Using the entries below, show all lines with the string "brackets".

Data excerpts

□ □ □ □

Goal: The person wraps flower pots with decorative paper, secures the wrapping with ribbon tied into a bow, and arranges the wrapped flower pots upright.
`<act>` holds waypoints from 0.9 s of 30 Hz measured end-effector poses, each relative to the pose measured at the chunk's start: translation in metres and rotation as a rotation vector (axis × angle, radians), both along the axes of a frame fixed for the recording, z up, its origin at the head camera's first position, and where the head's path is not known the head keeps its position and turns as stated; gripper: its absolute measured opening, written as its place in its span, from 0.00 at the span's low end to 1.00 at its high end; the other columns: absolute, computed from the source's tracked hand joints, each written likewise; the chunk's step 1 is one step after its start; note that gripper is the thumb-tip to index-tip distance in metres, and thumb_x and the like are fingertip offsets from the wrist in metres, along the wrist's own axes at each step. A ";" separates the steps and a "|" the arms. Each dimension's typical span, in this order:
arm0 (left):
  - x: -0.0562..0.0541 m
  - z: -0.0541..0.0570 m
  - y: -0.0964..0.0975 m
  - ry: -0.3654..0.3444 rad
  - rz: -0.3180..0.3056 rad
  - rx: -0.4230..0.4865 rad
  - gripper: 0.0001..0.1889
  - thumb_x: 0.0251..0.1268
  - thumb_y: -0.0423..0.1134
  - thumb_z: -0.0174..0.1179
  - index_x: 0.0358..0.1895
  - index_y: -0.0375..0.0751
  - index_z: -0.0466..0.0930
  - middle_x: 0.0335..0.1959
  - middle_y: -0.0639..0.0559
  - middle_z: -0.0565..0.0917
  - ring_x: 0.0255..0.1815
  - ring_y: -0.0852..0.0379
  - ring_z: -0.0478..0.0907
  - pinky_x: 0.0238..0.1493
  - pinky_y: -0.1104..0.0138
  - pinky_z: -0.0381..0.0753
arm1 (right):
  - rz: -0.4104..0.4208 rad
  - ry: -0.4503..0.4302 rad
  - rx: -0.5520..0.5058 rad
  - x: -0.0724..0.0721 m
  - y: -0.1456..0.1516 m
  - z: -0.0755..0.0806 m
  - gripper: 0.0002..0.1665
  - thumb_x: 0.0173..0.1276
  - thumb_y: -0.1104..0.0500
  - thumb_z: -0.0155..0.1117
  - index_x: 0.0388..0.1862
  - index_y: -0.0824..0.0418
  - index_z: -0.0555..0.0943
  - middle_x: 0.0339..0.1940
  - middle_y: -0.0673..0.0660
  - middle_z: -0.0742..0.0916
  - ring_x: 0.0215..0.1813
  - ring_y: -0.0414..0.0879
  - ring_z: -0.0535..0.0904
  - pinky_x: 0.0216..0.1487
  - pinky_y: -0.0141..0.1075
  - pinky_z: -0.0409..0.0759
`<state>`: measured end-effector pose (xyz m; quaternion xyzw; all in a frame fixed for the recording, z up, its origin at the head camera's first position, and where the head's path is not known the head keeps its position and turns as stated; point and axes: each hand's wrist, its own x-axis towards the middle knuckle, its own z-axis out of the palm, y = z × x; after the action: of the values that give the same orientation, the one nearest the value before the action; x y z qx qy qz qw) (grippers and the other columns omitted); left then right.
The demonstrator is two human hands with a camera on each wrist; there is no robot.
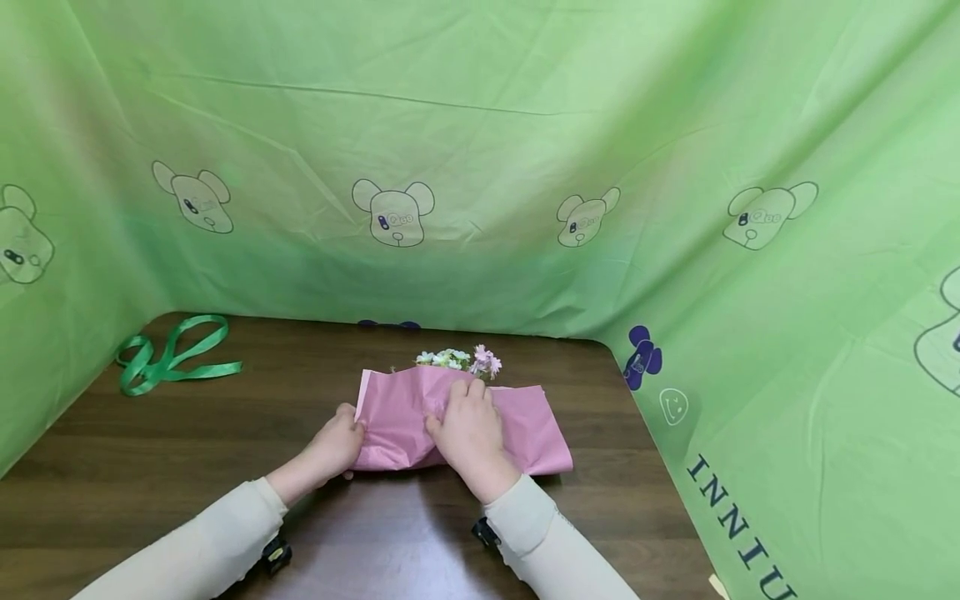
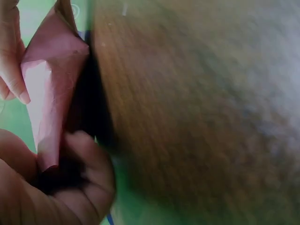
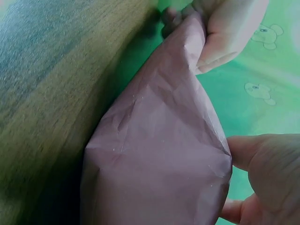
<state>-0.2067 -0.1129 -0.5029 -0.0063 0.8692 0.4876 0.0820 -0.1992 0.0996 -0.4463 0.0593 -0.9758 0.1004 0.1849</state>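
Observation:
A sheet of pink wrapping paper [image 1: 393, 408] lies folded and creased around artificial flowers [image 1: 453, 358], whose white and pink blossoms show above its far edge. My left hand [image 1: 333, 442] grips the paper's left end; in the left wrist view its curled fingers [image 2: 93, 159] close around the narrow, folded end. My right hand [image 1: 472, 425] lies over the middle of the bundle, fingers bent over the far side, thumb pressed on the paper. In the right wrist view this hand [image 3: 276, 173] holds the bulging paper by its edge. The stems are hidden inside.
A loosely looped green ribbon [image 1: 168, 362] lies at the back left of the brown wooden table [image 1: 150, 475]. Green cloth [image 1: 480, 267] printed with bear heads hangs around the back and sides.

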 end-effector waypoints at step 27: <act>0.000 0.013 -0.013 0.065 -0.012 0.026 0.08 0.75 0.34 0.45 0.44 0.32 0.72 0.37 0.43 0.79 0.40 0.53 0.77 0.41 0.62 0.77 | 0.021 -0.060 -0.014 -0.001 -0.005 0.000 0.31 0.59 0.41 0.76 0.42 0.64 0.74 0.41 0.62 0.77 0.43 0.56 0.76 0.38 0.46 0.84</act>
<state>-0.2068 -0.1256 -0.4902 0.0157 0.8650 0.4984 0.0566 -0.2004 0.0950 -0.4465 0.0653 -0.9794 0.1112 0.1551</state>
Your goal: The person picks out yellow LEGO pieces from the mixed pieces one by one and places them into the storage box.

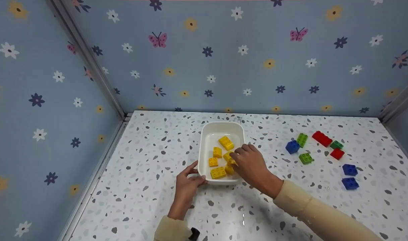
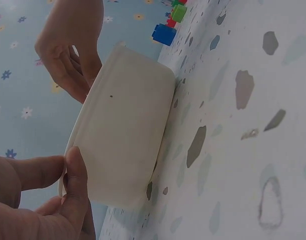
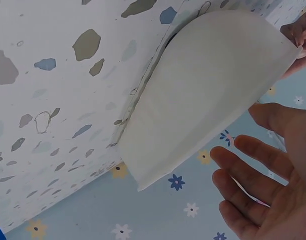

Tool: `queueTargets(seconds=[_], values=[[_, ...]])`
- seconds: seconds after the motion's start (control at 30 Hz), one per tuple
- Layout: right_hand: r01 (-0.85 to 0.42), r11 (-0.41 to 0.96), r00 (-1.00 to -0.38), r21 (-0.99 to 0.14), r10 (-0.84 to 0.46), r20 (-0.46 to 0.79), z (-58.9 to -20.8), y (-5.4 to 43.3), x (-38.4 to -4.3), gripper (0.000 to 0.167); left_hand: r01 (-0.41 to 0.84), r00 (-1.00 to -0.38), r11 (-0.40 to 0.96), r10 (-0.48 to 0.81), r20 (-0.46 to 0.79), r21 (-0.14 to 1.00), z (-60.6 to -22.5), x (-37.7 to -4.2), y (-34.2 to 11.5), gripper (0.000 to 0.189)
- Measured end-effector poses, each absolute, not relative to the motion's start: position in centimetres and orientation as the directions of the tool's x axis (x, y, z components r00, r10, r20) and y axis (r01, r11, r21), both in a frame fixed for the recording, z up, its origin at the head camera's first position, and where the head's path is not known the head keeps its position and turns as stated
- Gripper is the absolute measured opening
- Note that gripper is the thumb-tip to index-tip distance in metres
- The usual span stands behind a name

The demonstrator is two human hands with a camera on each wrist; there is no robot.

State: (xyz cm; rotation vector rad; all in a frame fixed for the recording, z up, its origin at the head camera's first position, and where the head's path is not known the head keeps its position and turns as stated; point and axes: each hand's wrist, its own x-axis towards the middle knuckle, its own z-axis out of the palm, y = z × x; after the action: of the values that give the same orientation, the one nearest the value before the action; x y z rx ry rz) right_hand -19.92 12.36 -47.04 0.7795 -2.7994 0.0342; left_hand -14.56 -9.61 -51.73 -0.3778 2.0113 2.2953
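Note:
A white plastic container (image 1: 204, 134) stands on the table with several yellow toy bricks (image 1: 218, 172) inside. My left hand (image 1: 187, 184) pinches its near left corner; in the left wrist view, thumb and fingers (image 2: 75, 175) close on the rim. My right hand (image 1: 252, 165) reaches over the right side, fingertips down among the yellow bricks, one of which they partly cover. In the right wrist view the right hand (image 3: 272, 175) has its fingers spread and loosely bent beside the rim, with no brick visible between them.
To the right lie loose bricks: a blue one (image 1: 292, 147), light green ones (image 1: 306, 158), a long red one (image 1: 322, 138), a small red one (image 1: 337, 154), a dark green one (image 1: 336, 145) and two more blue bricks (image 1: 350, 169). Flowered panels (image 1: 224, 67) wall the speckled table (image 1: 150, 150).

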Motion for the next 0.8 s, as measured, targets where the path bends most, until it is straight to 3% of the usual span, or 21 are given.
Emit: queueTargets(seconds=[0.8], values=[[-0.488,0.873,-0.826,-0.018,-0.455,0.332,-46.5,15.3,-20.0,0.032,-0.237,-0.96,-0.116,-0.123,-0.251,0.965,-51.7,-14.7,-9.5,0.066]])
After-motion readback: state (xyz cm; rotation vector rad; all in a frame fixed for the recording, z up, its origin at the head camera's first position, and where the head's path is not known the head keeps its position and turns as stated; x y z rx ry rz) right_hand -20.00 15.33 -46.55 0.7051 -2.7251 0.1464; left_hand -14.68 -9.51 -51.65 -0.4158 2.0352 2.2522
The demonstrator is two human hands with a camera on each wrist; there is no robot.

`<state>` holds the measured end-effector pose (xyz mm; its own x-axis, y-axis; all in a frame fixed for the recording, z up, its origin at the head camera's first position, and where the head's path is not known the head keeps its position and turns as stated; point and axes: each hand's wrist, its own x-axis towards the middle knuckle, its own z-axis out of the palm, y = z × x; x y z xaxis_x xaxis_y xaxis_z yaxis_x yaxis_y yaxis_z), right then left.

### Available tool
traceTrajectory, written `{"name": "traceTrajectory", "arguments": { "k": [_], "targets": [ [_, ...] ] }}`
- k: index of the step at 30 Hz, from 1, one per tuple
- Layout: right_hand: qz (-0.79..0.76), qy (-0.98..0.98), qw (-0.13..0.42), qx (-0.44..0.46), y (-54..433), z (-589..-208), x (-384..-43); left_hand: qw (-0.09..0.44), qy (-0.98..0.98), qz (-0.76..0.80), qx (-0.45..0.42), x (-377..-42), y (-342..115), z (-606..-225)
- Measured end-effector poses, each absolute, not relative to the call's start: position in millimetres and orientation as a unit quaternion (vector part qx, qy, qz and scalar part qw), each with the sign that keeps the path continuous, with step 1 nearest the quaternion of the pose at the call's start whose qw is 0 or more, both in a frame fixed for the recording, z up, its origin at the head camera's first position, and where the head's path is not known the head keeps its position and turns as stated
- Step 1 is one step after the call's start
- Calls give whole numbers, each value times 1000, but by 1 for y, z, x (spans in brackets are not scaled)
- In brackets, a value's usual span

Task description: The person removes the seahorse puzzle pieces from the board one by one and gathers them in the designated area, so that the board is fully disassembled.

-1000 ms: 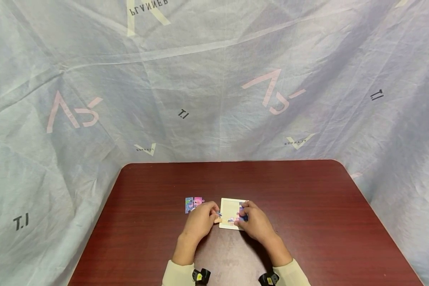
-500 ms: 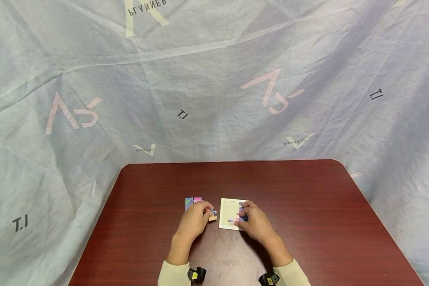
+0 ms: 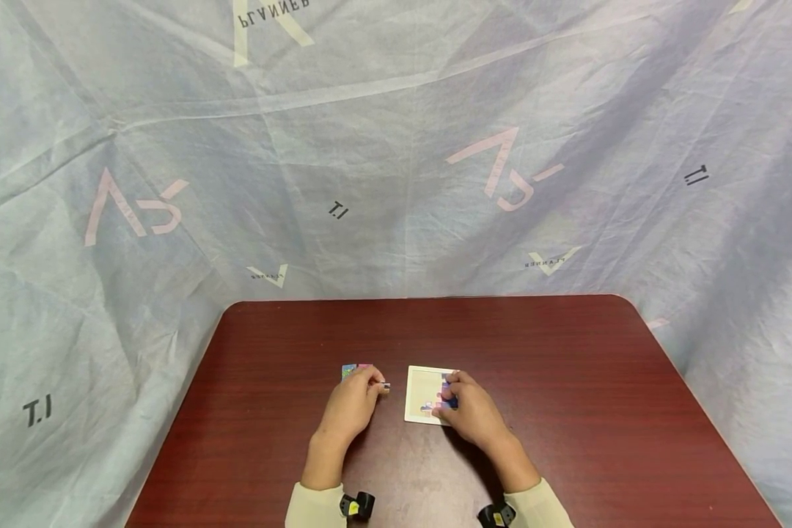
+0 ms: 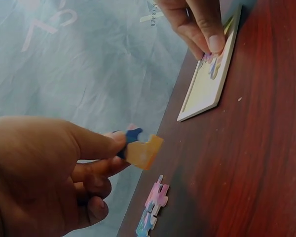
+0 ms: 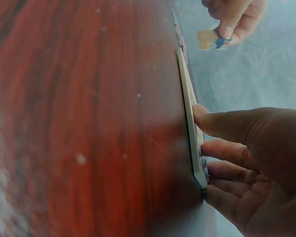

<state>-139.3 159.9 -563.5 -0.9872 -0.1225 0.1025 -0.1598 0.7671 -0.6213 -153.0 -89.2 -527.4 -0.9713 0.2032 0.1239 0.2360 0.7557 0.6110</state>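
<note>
My left hand [image 3: 350, 405] pinches a jigsaw piece [image 4: 144, 153] between thumb and fingers, raised above the table. The piece is orange-yellow and dark blue, with a notched edge. To its right lies a cream puzzle tray [image 3: 425, 390], with several fitted pieces [image 3: 427, 406] along its right and near sides; the rest of its floor is bare. My right hand [image 3: 477, 415] holds the tray at the right side, thumb on the near part and bent fingers over the fitted pieces, hiding some of them. Pink and blue loose pieces [image 4: 153, 203] lie joined on the table, partly hidden by my left hand in the head view.
The dark red wooden table [image 3: 567, 381] extends around the tray. Beyond its back edge hangs a pale grey printed cloth [image 3: 396, 183], which also encloses both sides.
My left hand has drawn back leftward from the tray's left edge with the jigsaw piece, turning it and covering more of the loose pieces. The right hand and tray stay put.
</note>
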Motion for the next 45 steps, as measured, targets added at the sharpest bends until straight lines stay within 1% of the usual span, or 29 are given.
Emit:
{"name": "traceTrajectory", "arguments": {
  "k": [4,23,45],
  "targets": [
    [334,-939,31,74,160,-563,-139,31,-938,-323,-118,-154,-93,-528],
    [335,-938,36,79,161,-566,-140,11,-946,-309,-93,-154,-114,-529],
    [330,-940,36,82,162,-567,-142,39,-955,-288,-65,-157,-134,-531]
  ]
}}
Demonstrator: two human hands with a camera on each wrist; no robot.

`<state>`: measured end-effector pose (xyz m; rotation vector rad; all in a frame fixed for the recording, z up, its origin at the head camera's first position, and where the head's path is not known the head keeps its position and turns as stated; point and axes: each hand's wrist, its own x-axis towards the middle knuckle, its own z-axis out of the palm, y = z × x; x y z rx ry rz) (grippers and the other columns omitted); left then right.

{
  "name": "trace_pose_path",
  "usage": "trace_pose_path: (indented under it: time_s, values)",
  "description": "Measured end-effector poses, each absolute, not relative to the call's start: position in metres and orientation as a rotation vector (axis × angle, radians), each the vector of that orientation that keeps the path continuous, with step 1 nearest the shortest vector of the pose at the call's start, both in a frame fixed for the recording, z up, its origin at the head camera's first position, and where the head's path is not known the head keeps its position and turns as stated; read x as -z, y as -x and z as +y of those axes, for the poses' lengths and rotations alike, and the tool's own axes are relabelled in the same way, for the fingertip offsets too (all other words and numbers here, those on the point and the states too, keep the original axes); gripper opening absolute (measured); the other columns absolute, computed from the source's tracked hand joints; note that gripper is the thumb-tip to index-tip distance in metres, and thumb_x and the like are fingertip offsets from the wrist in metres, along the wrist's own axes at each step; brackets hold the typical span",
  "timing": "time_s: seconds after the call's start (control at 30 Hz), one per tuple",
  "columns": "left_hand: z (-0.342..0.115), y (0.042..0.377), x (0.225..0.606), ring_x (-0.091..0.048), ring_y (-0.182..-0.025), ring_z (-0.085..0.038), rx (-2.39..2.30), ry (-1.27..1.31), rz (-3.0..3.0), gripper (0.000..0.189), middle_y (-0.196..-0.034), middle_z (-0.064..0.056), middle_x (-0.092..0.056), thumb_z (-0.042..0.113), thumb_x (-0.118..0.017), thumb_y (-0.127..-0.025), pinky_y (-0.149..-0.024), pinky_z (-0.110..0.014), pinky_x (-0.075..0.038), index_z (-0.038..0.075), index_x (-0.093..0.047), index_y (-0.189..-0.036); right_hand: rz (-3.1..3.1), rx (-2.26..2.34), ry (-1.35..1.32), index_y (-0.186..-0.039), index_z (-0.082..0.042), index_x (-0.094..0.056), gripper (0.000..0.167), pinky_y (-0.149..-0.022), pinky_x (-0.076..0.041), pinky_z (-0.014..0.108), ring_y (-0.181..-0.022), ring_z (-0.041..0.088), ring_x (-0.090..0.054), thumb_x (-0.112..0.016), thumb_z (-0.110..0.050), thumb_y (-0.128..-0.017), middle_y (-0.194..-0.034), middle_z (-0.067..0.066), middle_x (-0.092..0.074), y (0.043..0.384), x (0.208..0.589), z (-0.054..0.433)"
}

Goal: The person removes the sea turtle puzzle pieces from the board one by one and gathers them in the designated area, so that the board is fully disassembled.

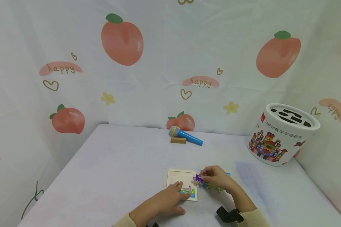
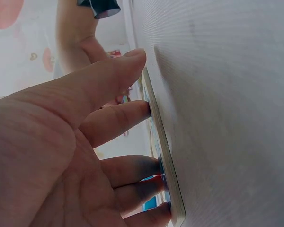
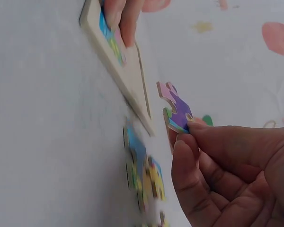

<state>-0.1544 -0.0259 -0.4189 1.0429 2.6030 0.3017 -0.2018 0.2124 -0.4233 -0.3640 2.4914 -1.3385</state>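
A wooden puzzle board (image 1: 178,176) with a raised rim lies flat on the white table. Colourful pieces (image 1: 188,190) fill part of its near side. My left hand (image 1: 170,199) rests on the board with fingers spread and fairly straight; in the left wrist view its fingertips touch down just inside the board's edge (image 2: 164,146). To the right, my right hand (image 1: 217,178) pinches a purple and pink jigsaw piece (image 3: 181,109) between thumb and index finger, held up beside the board. Loose jigsaw pieces (image 3: 136,144) lie on the table beneath that hand, partly hidden by it in the head view.
Behind the board lie a blue toy microphone (image 1: 190,137) and a small brown wooden block (image 1: 178,140). A large white bucket (image 1: 272,142) with a slotted lid stands at the back right. A printed cloth (image 1: 159,88) hangs behind the table.
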Motion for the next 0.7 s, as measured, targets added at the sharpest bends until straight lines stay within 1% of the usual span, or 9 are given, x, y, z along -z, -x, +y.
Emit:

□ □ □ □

:: SOLUTION FOR THIS TASK ::
- Calls give whole numbers, each value times 1000, but by 1 for y, z, x (spans in brackets are not scaled)
- In brackets, a value's usual span
  "description": "Measured end-effector poses, each absolute, not relative to the call's start: position in metres and orientation as a rotation vector (axis × angle, radians), each the vector of that orientation that keeps the path continuous, with step 1 nearest the shortest vector of the pose at the call's start, both in a frame fixed for the recording, z up, its origin at the head camera's first position, and where the head's path is not known the head keeps its position and turns as stated; read x as -z, y as -x and z as +y of those axes, for the poses' lengths and rotations alike, and the tool's own axes are relabelled in the same way, for the fingertip offsets too (all other words and numbers here, those on the point and the states too, keep the original axes); gripper opening absolute (measured); the other columns absolute, computed from the source's tracked hand joints; note that gripper is the thumb-tip to index-tip distance in metres, and thumb_x and the like are fingertip offsets from the wrist in metres, along the wrist's own axes at each step; brackets hold the typical span",

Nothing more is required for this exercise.